Не обещáй журавля́ в не́бе, а дай сини́цу в ру́ки.


----------



## seitt

Thank you very much, super!


----------



## Maroseika

seitt said:


> Re “Не сули́ журавля́ в не́бе, а дай сини́цу в ру́ки.”, how could we rephrase it in modern Russian, please?



By the way, more common Russian variant is "Лучше синица в руках, чем журавль в небе".


----------



## Ёж!

rusita preciosa said:


> *Cулить* is an archaic word for *to promise *(may be not archaic, but old-fashioned for sure).


Surely not for sure! I'd say, it's not old-fashioned but instead elevated. On the other hand, being 'elevated' sometimes _does_ seem to be out of fashion, although I guess this is just that – an appearance and not a real observation.


----------



## rusita preciosa

Ёж! said:


> Surely not for sure! I'd say, it's not old-fashioned but instead elevated. On the other hand, being 'elevated' sometimes _does_ seem to be out of fashion, although I guess this is just that – an appearance and not a real observation.


Both Ushakov and Efremova mark that word as "colloquial / low register", the exact opposite of "elevated". In addition, Ushakov marks it "устар.", 
May be your thinking was 





> being out of fashion sometimes _does_ seem to be "elevated'


?


----------



## Ёж!

There is sometimes bizarre interconnection between being a 'low register' and feeling elevated.  Maybe because the 'simpler' the word looks, the more it gains.

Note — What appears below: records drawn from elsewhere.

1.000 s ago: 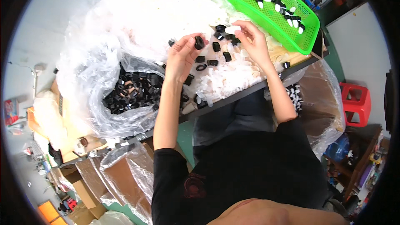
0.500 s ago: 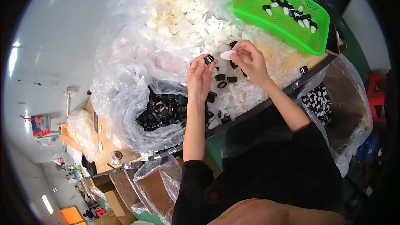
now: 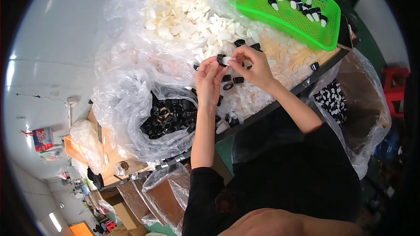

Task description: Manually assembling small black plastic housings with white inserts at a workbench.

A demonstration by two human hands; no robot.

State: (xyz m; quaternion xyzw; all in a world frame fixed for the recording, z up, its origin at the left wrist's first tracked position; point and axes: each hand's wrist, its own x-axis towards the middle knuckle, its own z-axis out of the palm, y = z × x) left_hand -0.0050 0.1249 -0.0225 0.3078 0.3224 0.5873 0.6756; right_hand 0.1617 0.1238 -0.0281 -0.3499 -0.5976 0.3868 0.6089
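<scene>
Between the fingertips of my left hand [image 3: 208,79] is a small black ring-like cap [image 3: 220,59]. My right hand [image 3: 254,66] pinches a white oval piece [image 3: 228,61], its end against or inside the cap; how deep it sits I cannot tell. Several loose black caps [image 3: 238,80] lie on the table just below my hands. Beyond them spreads a large heap of white oval pieces [image 3: 183,11] on clear plastic. Left of my left forearm, a clear plastic bag [image 3: 124,118] stands open around a pile of black caps [image 3: 173,118].
A green basket [image 3: 284,25] at the far right holds several joined black-and-white pieces. Translucent scraps [image 3: 258,100] cover the table near its dark front edge. A plastic-lined box [image 3: 365,105] of black-and-white pieces stands to the right, with a red stool [image 3: 393,89] behind it.
My right hand has brought the white oval piece left to the black cap, so the two now meet. The whole view has shifted slightly.
</scene>
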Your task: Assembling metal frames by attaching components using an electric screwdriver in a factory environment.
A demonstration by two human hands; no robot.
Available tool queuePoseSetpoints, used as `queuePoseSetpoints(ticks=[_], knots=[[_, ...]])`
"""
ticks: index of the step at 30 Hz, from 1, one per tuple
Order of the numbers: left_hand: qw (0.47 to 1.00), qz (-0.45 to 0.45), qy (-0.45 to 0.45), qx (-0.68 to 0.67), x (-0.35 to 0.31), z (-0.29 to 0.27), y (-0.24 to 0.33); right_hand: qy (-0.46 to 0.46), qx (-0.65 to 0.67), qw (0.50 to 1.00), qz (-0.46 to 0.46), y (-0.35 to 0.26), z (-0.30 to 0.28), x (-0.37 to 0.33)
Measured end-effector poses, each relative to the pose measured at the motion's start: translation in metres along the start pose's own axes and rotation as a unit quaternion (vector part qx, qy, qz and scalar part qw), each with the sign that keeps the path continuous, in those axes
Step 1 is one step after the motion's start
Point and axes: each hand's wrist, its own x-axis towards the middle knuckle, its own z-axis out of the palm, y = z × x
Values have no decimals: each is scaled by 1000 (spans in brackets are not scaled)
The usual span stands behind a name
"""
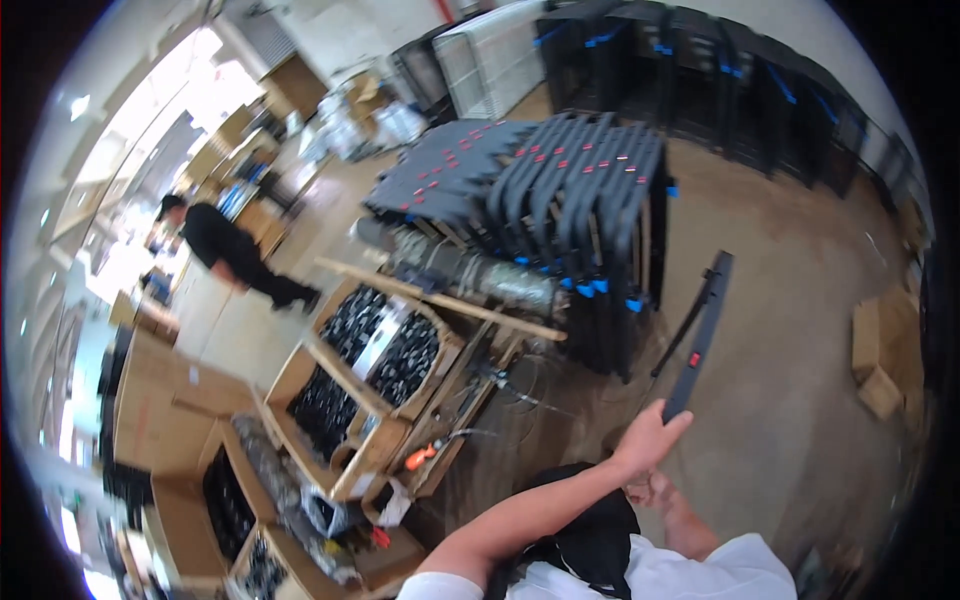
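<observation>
Long dark-grey flat bar w/ red patch: far side of hands, axis near–far, leaning slightly R. L hand, nearer it, clamped on near end; R hand just below, grip unclear.

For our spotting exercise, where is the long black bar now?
In the head view, the black bar is right of centre, its lower end in the left hand, right of the stacked dark frames.

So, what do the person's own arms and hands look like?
White short sleeves leave both forearms bare. The left hand wears no visible glove; the right hand, partly hidden, also looks ungloved. No watch, cable or marking shows.
</observation>
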Motion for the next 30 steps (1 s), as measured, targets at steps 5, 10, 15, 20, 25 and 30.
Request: queuePoseSetpoints(ticks=[5, 10, 15, 20, 25, 30], knots=[[999, 34, 12, 16, -28, -13, -12, -17, -44, 999, -25, -20, 55, 26], [1000, -10, -13, 9, -63, -59, -12, -31, -51, 992, -115, 5, 89, 38], [993, -48, 17, -102, -129, -121, -21, -33, -40, 974, -222, 27, 84, 44], [969, -60, 160, -177, -236, -223, -48, 116, 144, 974, -128, -31, 143, -19], [879, 27, 388, -276, -276, -291, -110, -49, 82, 886, -454, -159, 188, -147], [704, 14, 655, -275, -290, -347, -178, -93, 53, 832, -544, -324, 204, -178]])
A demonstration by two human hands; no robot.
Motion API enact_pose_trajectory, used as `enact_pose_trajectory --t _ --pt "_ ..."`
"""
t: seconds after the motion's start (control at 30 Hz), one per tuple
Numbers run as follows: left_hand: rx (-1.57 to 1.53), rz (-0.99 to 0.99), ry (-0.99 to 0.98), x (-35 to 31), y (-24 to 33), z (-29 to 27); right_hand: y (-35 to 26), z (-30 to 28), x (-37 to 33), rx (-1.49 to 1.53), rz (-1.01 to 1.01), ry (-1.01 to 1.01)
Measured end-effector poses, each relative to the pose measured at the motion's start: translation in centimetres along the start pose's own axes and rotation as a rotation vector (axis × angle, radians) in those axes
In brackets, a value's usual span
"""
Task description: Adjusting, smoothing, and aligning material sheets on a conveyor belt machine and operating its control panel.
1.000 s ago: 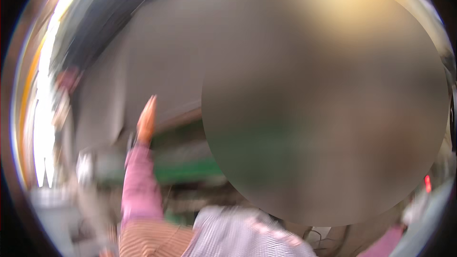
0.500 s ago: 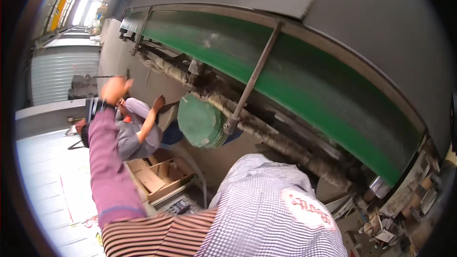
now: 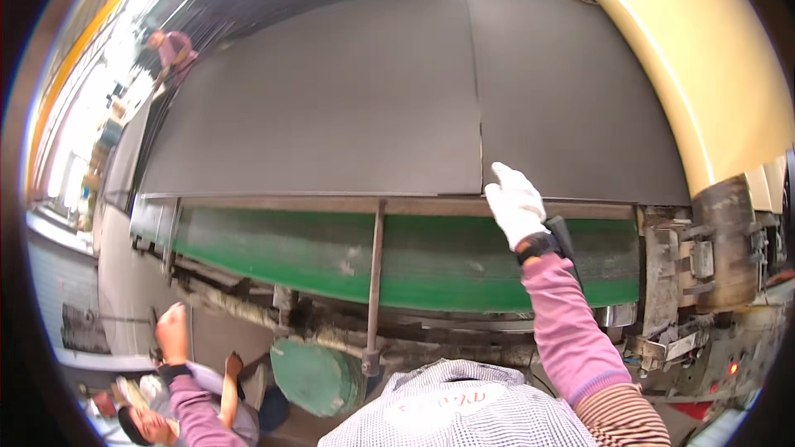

My thinking was what I said.


----------



## Maroseika

Maybe just outdated words make our speech seem elevated sometimes.


----------



## Ёж!

Not only that, what you say is surely right too, and I must note that in the case of speech, it is always what it seems. By the way, I am not sure what you call 'outdated'. This does not appear very often in conversation, but it is not something by now non-existent. It is just a part of language.

By 'old-fashionad' and 'outdated' I meant something that now cannot be used without making strong references to extinct past, which is surely not the case for 'сулить'; you both and the dictionary makers may have meant something else, probably this is why the confusion.

As for the question:


			
				seitt said:
			
		

> Re “Не сули́ журавля́ в не́бе, а дай сини́цу в ру́ки.”, how could we rephrase it in modern Russian, please?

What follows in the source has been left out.